▶ [Exercise description] Would you please output, word for word, the span of the listing below that opens on the line containing "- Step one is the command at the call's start" and closes on the line containing "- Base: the"? Include both ends and nothing more.

▶ [Extracted material]
━━━━━━━━━━━━━━━━━━━━

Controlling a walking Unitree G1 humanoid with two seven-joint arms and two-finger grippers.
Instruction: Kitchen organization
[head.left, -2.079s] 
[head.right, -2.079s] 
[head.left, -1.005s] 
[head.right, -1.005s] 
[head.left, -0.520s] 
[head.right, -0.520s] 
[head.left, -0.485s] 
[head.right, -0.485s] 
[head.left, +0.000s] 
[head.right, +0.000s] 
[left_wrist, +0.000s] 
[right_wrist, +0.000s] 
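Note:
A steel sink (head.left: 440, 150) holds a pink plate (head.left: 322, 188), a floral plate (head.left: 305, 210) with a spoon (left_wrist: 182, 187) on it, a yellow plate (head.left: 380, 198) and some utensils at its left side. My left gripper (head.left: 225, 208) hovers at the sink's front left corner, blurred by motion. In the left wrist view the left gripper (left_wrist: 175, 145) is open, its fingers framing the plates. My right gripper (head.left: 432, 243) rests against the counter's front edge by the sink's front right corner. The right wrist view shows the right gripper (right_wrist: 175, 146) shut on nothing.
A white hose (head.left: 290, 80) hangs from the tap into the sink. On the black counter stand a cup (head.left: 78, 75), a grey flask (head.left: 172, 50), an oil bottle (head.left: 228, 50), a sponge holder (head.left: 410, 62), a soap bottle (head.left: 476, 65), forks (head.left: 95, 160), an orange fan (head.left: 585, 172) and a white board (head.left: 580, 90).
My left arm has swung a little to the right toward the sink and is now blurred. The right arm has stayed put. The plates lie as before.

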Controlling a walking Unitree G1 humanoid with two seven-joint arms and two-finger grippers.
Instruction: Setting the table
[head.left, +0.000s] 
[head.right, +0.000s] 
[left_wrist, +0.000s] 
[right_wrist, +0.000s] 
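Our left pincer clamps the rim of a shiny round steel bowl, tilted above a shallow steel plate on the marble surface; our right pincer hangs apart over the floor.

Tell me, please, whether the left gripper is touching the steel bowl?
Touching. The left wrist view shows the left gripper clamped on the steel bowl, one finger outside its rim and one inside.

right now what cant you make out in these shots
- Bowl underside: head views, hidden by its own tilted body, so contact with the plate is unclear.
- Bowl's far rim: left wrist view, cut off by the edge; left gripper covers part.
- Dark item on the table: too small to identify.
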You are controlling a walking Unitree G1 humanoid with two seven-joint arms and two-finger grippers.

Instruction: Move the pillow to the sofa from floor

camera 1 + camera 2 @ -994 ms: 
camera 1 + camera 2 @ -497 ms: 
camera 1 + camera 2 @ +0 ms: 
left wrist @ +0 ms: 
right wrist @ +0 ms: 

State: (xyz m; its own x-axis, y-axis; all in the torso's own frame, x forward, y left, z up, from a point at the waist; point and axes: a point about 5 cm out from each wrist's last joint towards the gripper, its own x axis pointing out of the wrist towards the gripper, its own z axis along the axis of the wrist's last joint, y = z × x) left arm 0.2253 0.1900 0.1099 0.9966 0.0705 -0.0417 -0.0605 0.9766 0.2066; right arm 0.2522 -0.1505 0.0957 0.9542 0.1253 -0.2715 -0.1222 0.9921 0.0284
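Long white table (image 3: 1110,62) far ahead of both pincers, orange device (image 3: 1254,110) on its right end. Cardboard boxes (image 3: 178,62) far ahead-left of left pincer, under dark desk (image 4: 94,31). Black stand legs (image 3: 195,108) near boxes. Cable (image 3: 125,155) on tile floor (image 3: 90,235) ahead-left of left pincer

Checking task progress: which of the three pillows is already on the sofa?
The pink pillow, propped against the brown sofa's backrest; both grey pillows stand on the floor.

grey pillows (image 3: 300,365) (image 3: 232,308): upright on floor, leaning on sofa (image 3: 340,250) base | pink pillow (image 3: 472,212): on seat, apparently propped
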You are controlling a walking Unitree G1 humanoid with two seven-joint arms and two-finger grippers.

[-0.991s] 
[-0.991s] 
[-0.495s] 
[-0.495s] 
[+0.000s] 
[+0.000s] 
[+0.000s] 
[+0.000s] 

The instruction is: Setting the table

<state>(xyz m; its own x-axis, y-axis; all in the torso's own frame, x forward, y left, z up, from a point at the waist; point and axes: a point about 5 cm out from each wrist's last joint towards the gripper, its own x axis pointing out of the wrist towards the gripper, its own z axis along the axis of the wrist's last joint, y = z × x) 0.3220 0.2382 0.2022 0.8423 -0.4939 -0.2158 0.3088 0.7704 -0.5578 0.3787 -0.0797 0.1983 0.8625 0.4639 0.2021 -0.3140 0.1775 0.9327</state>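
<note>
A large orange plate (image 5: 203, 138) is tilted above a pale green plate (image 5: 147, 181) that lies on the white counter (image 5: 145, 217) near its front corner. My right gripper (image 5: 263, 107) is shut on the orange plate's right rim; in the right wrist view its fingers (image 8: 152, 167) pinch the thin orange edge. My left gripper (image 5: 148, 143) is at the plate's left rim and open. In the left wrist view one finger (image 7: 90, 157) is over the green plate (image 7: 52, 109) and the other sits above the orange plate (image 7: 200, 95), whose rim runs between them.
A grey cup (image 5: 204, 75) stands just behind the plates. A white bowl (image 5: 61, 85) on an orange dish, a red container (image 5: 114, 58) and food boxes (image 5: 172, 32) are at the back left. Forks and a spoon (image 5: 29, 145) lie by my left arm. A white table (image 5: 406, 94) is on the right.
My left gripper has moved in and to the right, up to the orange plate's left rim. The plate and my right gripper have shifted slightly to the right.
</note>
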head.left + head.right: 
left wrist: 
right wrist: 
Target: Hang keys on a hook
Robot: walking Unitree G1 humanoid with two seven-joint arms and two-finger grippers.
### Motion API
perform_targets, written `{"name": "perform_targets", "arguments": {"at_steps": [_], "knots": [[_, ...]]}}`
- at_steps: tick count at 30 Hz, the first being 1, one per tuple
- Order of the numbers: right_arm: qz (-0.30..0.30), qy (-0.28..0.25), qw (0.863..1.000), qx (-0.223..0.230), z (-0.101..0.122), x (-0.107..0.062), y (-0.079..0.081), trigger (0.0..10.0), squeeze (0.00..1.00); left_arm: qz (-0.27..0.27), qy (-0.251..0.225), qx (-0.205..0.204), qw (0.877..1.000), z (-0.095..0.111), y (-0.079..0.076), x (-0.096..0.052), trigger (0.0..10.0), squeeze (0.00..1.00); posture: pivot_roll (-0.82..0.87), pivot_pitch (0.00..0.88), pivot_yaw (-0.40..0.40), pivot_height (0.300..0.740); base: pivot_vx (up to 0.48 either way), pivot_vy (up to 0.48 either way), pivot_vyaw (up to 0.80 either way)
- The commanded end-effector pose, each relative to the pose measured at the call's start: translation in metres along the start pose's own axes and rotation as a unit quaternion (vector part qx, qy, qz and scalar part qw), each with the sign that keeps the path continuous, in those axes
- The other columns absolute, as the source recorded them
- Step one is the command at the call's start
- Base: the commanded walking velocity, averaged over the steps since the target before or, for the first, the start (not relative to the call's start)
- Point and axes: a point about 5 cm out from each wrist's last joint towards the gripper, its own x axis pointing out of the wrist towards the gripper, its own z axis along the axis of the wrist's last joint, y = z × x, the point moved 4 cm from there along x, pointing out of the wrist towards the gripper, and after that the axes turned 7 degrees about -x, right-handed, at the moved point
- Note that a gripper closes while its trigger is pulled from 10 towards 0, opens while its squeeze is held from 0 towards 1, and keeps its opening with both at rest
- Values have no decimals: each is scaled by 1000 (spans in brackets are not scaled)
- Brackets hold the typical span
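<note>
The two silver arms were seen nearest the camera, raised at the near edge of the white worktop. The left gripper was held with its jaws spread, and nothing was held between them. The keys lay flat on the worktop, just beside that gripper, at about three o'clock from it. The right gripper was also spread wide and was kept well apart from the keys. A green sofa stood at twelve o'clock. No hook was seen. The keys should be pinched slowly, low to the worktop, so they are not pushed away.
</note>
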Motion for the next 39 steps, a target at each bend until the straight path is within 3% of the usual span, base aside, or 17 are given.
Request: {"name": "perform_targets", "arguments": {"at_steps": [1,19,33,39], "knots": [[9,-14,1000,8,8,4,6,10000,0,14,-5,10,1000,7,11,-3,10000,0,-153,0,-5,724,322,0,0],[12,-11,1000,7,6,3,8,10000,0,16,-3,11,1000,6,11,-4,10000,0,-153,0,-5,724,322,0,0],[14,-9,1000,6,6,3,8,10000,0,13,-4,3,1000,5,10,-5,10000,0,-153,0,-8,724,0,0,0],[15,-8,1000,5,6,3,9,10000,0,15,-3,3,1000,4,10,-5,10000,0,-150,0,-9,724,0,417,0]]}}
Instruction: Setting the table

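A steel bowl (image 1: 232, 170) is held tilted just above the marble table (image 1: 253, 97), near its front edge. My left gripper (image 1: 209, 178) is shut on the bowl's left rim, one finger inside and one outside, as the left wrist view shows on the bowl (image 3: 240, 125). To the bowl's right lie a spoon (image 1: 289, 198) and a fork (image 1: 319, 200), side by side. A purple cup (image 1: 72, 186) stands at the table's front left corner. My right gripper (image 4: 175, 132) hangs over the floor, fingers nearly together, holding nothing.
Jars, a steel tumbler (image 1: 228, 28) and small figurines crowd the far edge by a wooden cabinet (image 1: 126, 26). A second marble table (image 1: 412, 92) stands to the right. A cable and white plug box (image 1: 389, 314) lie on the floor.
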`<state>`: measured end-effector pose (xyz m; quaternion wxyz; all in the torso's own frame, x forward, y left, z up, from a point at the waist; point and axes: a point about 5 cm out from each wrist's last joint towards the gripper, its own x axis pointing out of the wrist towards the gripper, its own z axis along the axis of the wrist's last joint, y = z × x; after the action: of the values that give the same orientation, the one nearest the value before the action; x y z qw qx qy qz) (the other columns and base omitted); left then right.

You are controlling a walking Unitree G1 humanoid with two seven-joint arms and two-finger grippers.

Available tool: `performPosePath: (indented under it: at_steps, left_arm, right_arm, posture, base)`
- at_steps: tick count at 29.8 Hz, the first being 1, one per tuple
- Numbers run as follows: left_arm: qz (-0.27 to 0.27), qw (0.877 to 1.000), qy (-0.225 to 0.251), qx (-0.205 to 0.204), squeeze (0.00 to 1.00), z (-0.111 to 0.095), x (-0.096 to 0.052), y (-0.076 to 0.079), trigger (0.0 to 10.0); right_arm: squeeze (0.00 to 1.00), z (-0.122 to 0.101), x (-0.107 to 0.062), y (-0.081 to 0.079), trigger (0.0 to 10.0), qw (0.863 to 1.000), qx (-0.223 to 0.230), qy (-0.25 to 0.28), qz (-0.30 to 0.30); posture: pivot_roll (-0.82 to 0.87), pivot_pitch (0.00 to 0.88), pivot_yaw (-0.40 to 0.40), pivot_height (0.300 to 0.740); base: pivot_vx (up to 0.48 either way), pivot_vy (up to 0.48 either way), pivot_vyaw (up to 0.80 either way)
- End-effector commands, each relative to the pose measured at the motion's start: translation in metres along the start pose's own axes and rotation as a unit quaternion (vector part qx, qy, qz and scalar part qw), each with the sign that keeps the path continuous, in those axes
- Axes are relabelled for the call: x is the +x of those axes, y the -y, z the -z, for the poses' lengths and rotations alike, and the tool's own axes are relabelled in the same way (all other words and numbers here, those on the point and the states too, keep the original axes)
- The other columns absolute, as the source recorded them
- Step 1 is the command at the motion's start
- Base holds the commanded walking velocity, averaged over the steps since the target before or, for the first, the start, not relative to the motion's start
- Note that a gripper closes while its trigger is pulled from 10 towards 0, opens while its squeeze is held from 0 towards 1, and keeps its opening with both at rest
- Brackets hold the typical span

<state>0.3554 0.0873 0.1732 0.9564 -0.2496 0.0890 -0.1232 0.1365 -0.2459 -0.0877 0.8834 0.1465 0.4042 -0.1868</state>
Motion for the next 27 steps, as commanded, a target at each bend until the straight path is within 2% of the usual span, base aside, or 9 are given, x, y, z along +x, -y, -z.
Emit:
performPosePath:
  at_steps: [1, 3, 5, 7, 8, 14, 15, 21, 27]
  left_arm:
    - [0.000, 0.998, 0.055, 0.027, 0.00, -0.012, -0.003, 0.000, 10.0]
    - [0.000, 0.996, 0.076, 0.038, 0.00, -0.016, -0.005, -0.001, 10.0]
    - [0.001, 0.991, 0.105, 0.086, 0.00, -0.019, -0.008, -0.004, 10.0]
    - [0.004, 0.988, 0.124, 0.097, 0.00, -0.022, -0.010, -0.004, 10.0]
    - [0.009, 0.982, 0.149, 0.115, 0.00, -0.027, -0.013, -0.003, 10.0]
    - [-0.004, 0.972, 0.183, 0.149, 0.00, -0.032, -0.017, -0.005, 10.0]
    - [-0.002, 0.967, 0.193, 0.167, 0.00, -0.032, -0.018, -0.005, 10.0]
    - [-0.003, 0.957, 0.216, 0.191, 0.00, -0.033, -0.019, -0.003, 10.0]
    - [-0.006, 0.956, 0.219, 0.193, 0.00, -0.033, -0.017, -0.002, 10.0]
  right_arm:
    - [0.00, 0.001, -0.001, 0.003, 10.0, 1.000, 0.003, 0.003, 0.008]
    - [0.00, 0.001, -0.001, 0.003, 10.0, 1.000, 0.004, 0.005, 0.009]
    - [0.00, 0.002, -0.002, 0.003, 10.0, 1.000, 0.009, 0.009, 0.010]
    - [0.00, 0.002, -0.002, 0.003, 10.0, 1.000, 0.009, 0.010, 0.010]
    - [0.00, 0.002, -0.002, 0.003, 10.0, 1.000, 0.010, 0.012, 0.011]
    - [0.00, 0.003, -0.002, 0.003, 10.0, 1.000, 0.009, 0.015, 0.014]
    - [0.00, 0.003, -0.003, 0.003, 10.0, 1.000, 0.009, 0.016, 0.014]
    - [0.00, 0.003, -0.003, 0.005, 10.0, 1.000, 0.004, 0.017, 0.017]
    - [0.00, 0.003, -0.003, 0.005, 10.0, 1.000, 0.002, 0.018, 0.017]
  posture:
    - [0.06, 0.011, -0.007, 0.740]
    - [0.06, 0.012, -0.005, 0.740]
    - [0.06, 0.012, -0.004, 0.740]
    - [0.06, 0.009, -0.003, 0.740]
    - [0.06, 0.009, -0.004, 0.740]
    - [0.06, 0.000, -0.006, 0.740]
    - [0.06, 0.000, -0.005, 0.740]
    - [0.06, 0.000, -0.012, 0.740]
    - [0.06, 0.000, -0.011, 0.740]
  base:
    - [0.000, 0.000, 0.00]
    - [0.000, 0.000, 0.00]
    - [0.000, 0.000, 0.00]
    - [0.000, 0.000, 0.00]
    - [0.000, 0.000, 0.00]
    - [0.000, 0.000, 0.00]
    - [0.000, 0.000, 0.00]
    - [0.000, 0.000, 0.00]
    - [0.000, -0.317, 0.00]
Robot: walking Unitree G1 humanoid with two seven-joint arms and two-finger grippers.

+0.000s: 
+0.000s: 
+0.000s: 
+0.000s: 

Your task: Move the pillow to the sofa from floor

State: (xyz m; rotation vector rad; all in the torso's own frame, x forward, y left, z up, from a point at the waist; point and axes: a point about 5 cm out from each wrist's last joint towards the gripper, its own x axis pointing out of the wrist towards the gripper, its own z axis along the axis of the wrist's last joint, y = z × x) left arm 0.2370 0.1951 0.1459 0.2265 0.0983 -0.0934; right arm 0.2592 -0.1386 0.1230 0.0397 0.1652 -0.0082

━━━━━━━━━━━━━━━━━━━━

▶ [Response]
- Step one is the command at the call's start
- Base: the commanded walking velocity, averaged over the steps since the target before or, for the first, the start (not relative to the call's start)

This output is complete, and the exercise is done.